Pe 12.11.2011 15:52, Frank Scholten a scris:
Hi Sachin,
Most Mahout jobs have several overloaded run methods. For example:
KMeansDriver.run(configuration, input, clustersIn, output, measure,
convergenceDelta, maxIterations, runClustering, runSequential)
Also, most of them extend AbstractJob and implement Hadoop's Tool
interface, so you can use Hadoops ToolRunner and create an array with
the arguments you would specify on the command line.

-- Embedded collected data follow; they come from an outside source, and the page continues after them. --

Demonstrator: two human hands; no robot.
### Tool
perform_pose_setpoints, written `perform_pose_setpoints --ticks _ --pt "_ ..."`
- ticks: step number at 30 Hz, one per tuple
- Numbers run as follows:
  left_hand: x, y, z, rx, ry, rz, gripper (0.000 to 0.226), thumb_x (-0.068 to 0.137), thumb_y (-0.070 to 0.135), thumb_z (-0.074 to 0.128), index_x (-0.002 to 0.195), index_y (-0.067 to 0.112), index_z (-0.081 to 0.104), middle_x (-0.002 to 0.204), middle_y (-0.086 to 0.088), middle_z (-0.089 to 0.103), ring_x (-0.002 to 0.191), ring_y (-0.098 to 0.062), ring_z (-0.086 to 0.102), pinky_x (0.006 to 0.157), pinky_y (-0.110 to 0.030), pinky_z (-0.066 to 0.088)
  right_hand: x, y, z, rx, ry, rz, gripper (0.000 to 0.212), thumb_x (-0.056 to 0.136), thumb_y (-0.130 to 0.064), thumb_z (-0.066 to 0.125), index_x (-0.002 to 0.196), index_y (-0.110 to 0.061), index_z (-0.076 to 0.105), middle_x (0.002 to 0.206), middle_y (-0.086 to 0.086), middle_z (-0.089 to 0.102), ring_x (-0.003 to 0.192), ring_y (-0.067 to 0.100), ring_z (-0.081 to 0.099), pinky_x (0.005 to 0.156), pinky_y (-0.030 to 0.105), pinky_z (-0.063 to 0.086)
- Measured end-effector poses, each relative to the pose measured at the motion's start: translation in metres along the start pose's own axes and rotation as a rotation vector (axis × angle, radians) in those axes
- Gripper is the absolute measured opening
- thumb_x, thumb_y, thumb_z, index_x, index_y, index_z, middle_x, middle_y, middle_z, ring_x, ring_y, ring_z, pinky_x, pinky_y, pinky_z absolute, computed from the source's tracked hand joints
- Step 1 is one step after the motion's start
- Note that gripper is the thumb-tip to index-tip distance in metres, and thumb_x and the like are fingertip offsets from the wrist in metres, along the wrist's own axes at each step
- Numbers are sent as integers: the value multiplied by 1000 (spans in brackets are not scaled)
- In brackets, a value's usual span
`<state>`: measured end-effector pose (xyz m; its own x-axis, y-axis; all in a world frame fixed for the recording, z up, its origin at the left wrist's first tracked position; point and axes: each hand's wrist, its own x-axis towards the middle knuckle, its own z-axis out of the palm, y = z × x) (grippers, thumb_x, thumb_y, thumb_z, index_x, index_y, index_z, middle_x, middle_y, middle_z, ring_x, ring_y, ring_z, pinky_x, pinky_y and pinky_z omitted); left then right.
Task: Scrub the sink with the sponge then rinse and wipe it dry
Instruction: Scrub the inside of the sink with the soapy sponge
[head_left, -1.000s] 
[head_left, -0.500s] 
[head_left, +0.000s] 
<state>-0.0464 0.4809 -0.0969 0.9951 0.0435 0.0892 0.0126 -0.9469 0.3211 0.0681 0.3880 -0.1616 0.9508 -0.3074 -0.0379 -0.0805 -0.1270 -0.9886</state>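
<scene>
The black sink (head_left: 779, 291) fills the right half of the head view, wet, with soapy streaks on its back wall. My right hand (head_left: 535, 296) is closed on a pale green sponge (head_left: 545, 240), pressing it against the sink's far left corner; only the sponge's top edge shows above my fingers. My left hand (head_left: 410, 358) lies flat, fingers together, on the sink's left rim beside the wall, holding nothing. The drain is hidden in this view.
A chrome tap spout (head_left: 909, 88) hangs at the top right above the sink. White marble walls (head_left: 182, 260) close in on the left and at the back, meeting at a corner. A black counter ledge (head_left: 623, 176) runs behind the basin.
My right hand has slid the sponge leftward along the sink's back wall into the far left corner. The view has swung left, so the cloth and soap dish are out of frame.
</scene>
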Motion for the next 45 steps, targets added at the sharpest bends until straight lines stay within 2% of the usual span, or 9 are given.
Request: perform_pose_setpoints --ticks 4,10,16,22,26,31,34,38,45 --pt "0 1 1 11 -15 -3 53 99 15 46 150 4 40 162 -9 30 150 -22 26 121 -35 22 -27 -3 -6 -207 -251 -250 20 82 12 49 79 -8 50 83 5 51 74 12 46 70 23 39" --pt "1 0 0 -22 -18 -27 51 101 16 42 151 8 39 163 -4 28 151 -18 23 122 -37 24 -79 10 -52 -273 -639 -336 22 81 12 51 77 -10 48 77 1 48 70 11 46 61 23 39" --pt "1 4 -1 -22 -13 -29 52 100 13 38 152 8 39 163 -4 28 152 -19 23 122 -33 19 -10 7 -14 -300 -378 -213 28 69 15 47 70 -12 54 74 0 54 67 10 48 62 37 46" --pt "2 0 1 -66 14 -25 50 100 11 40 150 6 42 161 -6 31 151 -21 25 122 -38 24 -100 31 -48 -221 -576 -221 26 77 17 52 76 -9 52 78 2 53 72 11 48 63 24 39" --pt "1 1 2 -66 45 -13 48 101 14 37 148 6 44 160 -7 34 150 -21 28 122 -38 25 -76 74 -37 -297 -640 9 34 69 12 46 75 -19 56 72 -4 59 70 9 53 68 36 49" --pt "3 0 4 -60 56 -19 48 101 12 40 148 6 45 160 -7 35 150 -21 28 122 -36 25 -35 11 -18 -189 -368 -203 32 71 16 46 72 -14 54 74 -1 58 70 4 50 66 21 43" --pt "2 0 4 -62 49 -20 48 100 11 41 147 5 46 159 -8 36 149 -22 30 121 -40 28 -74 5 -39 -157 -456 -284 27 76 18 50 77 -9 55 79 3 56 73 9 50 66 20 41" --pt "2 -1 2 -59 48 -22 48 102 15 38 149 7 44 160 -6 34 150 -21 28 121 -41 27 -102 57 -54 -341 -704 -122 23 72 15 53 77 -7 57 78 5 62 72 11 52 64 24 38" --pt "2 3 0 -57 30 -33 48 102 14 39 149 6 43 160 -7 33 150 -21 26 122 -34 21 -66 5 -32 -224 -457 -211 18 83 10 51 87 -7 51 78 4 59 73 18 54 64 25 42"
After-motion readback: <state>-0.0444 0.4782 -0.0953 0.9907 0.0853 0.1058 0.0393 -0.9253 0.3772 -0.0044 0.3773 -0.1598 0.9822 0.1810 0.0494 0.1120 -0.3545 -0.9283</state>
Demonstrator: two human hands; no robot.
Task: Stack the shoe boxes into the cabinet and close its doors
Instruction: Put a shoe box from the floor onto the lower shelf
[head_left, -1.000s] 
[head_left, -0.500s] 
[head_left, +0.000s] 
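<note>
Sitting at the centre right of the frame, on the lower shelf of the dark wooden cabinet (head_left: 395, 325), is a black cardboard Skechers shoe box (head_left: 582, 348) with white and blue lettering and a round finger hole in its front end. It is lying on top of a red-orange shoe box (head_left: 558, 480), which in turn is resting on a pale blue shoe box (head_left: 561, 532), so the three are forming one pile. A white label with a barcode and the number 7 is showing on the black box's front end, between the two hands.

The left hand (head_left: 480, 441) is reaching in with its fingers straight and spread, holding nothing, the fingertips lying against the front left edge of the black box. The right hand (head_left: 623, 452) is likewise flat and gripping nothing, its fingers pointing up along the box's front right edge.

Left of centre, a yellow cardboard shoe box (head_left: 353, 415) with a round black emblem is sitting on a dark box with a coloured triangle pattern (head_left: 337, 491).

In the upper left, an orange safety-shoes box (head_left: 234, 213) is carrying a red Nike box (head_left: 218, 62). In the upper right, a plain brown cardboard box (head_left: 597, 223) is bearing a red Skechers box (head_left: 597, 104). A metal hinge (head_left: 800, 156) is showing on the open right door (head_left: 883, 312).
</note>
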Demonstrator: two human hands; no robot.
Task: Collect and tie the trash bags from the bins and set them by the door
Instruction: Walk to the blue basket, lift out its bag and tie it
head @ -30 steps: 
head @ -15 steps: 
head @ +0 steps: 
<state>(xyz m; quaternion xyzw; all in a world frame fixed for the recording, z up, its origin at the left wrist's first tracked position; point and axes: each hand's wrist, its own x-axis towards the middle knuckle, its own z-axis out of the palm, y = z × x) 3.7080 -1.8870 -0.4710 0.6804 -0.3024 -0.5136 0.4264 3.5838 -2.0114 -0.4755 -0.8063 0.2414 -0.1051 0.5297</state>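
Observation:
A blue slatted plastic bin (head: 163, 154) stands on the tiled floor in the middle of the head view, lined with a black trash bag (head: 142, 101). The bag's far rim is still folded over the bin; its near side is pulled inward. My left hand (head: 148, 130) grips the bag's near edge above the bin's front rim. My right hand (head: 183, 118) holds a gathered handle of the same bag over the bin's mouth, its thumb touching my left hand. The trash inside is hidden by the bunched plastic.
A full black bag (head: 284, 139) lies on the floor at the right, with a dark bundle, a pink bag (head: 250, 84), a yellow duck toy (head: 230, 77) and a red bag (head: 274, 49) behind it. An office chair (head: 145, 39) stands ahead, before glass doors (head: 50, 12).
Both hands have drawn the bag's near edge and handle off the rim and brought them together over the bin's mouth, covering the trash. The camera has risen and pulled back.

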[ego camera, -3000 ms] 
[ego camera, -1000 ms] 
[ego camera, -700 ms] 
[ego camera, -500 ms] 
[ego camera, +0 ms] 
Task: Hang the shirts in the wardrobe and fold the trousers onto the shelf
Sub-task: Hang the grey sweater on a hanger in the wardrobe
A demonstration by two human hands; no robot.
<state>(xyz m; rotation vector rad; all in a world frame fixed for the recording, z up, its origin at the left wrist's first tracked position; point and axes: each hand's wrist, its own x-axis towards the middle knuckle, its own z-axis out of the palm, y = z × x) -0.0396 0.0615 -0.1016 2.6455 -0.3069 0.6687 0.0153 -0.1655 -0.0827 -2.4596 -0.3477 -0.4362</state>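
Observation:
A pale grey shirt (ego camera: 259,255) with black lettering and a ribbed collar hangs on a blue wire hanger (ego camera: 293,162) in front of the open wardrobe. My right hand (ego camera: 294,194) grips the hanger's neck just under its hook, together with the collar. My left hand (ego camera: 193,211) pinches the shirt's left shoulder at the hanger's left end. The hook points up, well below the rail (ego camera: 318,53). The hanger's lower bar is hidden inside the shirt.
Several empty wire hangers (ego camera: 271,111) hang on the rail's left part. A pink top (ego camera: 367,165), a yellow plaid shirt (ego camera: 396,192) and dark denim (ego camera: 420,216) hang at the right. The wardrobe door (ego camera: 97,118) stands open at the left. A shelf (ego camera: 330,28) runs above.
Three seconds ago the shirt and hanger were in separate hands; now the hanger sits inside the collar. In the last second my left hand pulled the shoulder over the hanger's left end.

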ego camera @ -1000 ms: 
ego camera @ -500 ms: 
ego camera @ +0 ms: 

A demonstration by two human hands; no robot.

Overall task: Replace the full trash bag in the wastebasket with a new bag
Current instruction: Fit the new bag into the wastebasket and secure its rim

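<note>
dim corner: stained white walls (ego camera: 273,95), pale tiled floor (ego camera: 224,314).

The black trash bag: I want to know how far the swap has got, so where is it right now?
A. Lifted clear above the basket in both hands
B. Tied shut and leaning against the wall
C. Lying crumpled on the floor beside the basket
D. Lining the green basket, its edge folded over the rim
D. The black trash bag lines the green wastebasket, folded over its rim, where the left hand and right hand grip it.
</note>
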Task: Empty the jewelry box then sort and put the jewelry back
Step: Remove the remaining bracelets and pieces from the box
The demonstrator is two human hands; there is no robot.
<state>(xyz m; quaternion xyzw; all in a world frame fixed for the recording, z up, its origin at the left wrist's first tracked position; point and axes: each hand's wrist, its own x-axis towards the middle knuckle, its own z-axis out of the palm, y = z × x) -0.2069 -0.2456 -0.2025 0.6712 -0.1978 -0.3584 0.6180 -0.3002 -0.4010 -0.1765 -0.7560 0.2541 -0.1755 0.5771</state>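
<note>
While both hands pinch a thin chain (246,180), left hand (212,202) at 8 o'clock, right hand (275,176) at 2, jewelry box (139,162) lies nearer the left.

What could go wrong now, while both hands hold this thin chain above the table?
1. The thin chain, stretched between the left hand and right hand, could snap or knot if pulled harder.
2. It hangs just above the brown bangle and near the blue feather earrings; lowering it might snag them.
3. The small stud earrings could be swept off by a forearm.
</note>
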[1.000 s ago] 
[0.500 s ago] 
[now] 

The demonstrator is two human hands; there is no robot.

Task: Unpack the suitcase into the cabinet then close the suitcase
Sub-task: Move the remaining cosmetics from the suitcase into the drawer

String[] kmeansArgs = new String[] {
"--input", inputPath,
"--output", outputPath,
"--numClusters", numClusters,
// More arguments
};
ToolRunner.run(configuration, new KMeansDriver(), kmeansArgs);
See
https://builds.apache.org/job/Mahout-Quality/javadoc/org/apache/mahout/common/AbstractJob.html
Frank
Hi Sachin,
Like Frank just mentioned, most Mahout command line tools are java
classes that have a main method that calls the actual job. For example
the ClusterDumper command calls the job like this:
public static void main(String[] args) throws Exception {
new ClusterDumper().run(args);
}
You can find out how to access the cluster by going over the source-code
in the ClusterDumper and other utilities.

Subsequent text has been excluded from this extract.